• Assigned task: All of the data below is to be output without alteration.

::::

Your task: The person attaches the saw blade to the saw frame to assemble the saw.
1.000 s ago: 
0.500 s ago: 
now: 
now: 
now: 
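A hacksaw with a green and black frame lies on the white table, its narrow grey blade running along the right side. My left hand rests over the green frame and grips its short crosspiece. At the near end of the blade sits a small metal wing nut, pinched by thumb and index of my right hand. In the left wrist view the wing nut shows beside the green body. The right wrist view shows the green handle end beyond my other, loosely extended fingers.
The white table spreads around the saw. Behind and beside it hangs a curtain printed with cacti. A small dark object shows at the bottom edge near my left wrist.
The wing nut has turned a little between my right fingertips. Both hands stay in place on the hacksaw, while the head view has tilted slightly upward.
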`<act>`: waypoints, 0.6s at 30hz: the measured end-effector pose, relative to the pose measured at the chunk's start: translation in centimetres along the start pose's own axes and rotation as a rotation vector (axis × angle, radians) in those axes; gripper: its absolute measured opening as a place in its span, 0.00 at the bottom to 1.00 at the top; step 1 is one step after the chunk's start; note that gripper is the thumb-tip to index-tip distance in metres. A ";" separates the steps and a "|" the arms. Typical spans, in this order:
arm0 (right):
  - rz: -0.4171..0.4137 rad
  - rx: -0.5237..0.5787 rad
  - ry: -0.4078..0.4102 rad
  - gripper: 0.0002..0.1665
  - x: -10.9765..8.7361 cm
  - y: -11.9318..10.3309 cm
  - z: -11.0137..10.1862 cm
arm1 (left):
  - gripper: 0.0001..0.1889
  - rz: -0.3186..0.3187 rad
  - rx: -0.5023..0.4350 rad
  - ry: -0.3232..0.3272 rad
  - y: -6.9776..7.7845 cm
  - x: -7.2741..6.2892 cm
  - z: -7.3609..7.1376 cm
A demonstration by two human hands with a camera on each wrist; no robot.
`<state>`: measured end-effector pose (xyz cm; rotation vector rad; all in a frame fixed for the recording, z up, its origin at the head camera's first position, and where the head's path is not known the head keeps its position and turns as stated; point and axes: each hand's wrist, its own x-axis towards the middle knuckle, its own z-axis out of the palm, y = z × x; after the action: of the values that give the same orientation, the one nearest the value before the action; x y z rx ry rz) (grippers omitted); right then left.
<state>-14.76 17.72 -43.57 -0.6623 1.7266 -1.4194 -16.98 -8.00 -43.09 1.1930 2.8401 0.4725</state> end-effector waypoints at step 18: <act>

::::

• Response to the exercise:
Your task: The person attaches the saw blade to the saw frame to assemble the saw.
1.000 s ago: 
0.500 s ago: 
now: 
now: 
now: 
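A hacksaw with a green and black frame lies on the white table, its narrow grey blade running along the right side. My left hand rests over the green frame and grips its short crosspiece. At the near end of the blade sits a small metal wing nut, pinched by thumb and index of my right hand. In the left wrist view the wing nut shows beside the green body. The right wrist view shows the green handle end beyond my other, loosely extended fingers.
The white table spreads around the saw. Behind and beside it hangs a curtain printed with cacti. A small dark object shows at the bottom edge near my left wrist.
The wing nut has turned a little between my right fingertips. Both hands stay in place on the hacksaw, while the head view has tilted slightly upward.
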`<act>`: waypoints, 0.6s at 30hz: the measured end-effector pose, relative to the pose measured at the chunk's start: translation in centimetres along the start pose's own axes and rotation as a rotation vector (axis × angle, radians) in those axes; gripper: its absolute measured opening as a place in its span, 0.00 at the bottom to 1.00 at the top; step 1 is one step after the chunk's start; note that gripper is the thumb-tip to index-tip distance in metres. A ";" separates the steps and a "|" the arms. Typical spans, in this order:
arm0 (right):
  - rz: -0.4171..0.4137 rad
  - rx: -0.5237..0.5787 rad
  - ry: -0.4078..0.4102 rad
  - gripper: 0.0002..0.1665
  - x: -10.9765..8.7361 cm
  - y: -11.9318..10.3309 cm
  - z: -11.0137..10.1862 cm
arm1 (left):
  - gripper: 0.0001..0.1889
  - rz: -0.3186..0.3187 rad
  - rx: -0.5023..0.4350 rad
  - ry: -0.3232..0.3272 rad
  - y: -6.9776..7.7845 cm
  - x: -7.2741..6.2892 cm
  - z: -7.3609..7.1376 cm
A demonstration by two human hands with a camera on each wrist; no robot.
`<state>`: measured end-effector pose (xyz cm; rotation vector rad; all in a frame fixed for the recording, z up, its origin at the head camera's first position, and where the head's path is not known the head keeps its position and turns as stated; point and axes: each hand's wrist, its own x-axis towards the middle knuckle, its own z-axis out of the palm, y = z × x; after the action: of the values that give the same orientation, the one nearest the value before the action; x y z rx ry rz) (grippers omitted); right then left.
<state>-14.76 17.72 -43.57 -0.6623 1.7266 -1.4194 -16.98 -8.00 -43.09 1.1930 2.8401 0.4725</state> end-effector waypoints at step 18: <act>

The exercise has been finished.